▶ **WHAT THE EXERCISE ASKS**:
Repeat the listing word for word. Leave every picture out.

■ ■ ■ ■ ■ ■ ■

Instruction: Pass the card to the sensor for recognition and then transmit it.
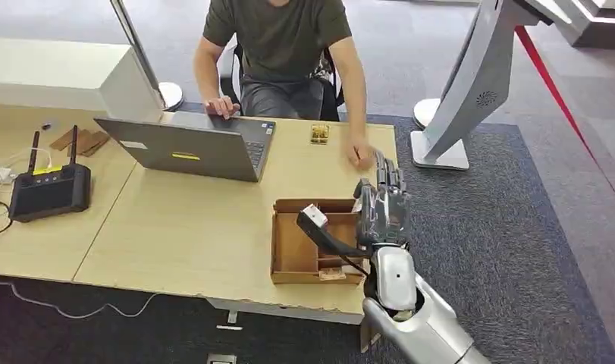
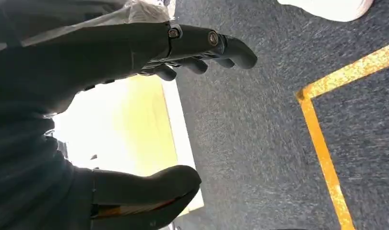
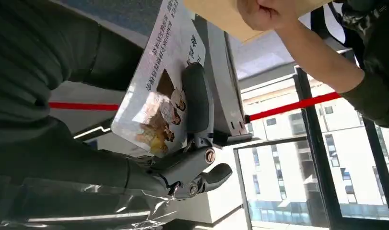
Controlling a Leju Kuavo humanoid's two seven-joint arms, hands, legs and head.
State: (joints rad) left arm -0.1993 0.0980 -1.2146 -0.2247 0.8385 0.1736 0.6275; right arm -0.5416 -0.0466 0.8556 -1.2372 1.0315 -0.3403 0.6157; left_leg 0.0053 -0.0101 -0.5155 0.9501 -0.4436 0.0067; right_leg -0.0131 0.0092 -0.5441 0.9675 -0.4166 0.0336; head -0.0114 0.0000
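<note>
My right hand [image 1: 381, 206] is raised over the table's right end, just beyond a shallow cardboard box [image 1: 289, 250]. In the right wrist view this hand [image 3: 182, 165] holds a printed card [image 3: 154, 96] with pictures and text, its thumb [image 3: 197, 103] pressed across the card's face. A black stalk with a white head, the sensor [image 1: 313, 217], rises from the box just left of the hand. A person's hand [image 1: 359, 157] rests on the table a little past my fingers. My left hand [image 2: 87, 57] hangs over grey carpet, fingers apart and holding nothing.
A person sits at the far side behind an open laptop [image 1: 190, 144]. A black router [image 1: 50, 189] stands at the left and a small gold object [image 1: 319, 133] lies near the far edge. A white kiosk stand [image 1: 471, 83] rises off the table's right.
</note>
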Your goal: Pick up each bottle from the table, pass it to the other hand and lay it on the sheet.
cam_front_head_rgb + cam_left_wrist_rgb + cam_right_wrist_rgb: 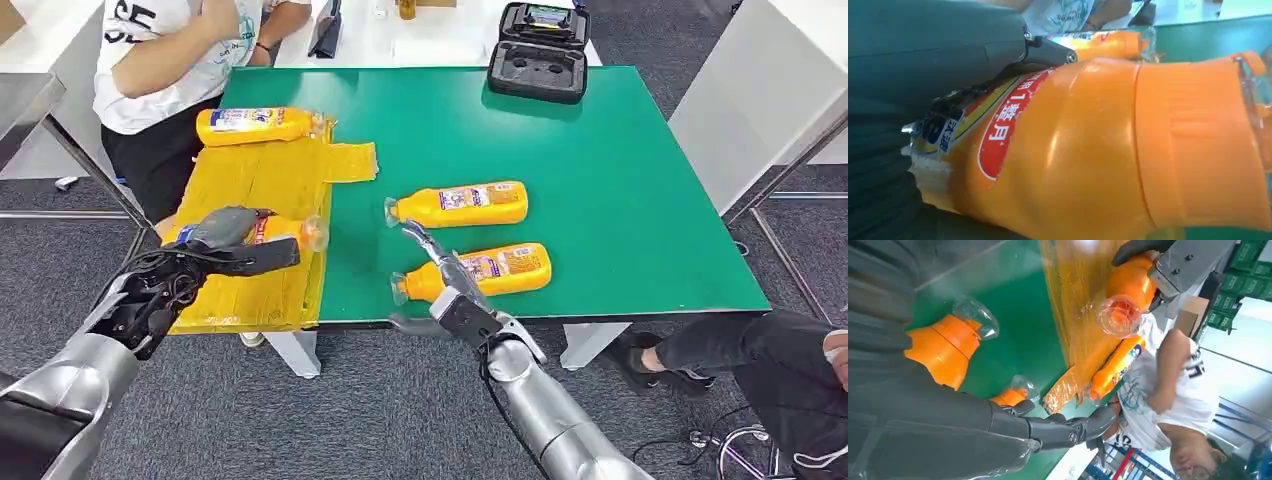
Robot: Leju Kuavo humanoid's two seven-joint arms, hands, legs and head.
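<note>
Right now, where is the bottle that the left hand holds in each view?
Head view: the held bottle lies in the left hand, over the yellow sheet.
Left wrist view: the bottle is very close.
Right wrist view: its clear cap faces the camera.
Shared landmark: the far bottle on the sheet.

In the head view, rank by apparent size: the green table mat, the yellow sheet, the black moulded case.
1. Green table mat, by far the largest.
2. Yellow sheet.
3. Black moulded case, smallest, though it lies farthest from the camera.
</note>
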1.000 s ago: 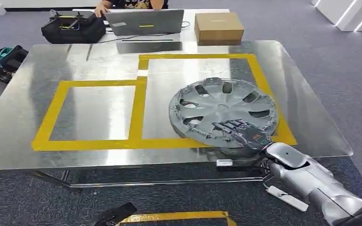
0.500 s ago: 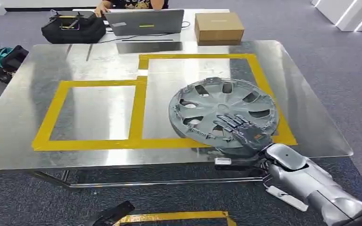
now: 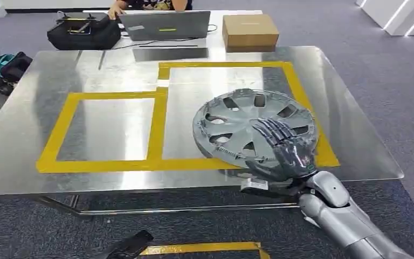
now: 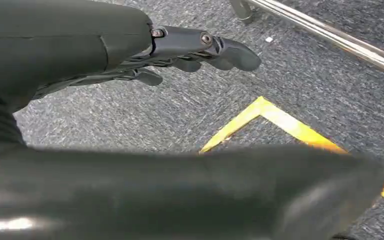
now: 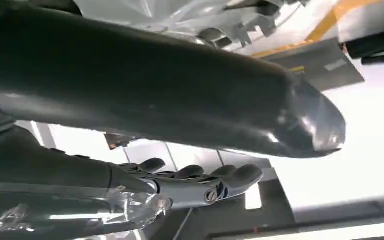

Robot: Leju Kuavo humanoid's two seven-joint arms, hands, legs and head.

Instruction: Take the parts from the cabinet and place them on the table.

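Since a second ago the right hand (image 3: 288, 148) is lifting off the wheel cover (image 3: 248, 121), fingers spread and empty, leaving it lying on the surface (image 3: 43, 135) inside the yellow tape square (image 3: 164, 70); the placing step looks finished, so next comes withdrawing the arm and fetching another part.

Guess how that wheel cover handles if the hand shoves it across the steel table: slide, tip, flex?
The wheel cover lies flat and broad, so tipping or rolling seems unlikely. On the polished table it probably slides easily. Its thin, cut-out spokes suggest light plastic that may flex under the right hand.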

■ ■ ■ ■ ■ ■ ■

▶ **RESULT**:
Instruction: Pass the card to the sensor for recognition and then transmit it.
Controlling a Leju Kuavo humanoid's two seven-joint arms, hands, legs and head.
State: (joints rad) left arm -0.1993 0.0980 -1.2146 -0.2247 0.8385 0.1736 0.6275; right arm -0.5416 -0.0466 0.8556 -1.2372 1.0315 -0.3403 0.6157; left_leg 0.0053 -0.0101 -0.5155 0.9501 -0.4436 0.0067; right_leg -0.0131 0.0092 -0.5441 0.9675 -0.4166 0.0336; head -0.0114 0.0000
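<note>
My right hand [image 1: 381, 206] is raised over the table's right end, just beyond a shallow cardboard box [image 1: 289, 250]. In the right wrist view this hand [image 3: 182, 165] holds a printed card [image 3: 154, 96] with pictures and text, its thumb [image 3: 197, 103] pressed across the card's face. A black stalk with a white head, the sensor [image 1: 313, 217], rises from the box just left of the hand. A person's hand [image 1: 359, 157] rests on the table a little past my fingers. My left hand [image 2: 87, 57] hangs over grey carpet, fingers apart and holding nothing.
A person sits at the far side behind an open laptop [image 1: 190, 144]. A black router [image 1: 50, 189] stands at the left and a small gold object [image 1: 319, 133] lies near the far edge. A white kiosk stand [image 1: 471, 83] rises off the table's right.
</note>
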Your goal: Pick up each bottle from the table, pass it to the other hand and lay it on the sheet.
cam_front_head_rgb + cam_left_wrist_rgb + cam_right_wrist_rgb: 
Robot: Leju Kuavo humanoid's two seven-joint arms, hands, legs and head.
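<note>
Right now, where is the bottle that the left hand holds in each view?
Head view: the held bottle lies in the left hand, over the yellow sheet.
Left wrist view: the bottle is very close.
Right wrist view: its clear cap faces the camera.
Shared landmark: the far bottle on the sheet.

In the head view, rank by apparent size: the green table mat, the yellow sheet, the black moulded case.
1. Green table mat, by far the largest.
2. Yellow sheet.
3. Black moulded case, smallest, though it lies farthest from the camera.
</note>
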1.000 s ago: 
0.500 s ago: 
now: 
now: 
now: 

Robot: Leju Kuavo humanoid's two seven-joint arms, hands, legs and head.

Instruction: Take the parts from the cabinet and place them on the table.

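Since a second ago the right hand (image 3: 288, 148) is lifting off the wheel cover (image 3: 248, 121), fingers spread and empty, leaving it lying on the surface (image 3: 43, 135) inside the yellow tape square (image 3: 164, 70); the placing step looks finished, so next comes withdrawing the arm and fetching another part.

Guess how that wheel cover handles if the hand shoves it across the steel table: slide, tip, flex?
The wheel cover lies flat and broad, so tipping or rolling seems unlikely. On the polished table it probably slides easily. Its thin, cut-out spokes suggest light plastic that may flex under the right hand.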

That finishes the output for this exercise.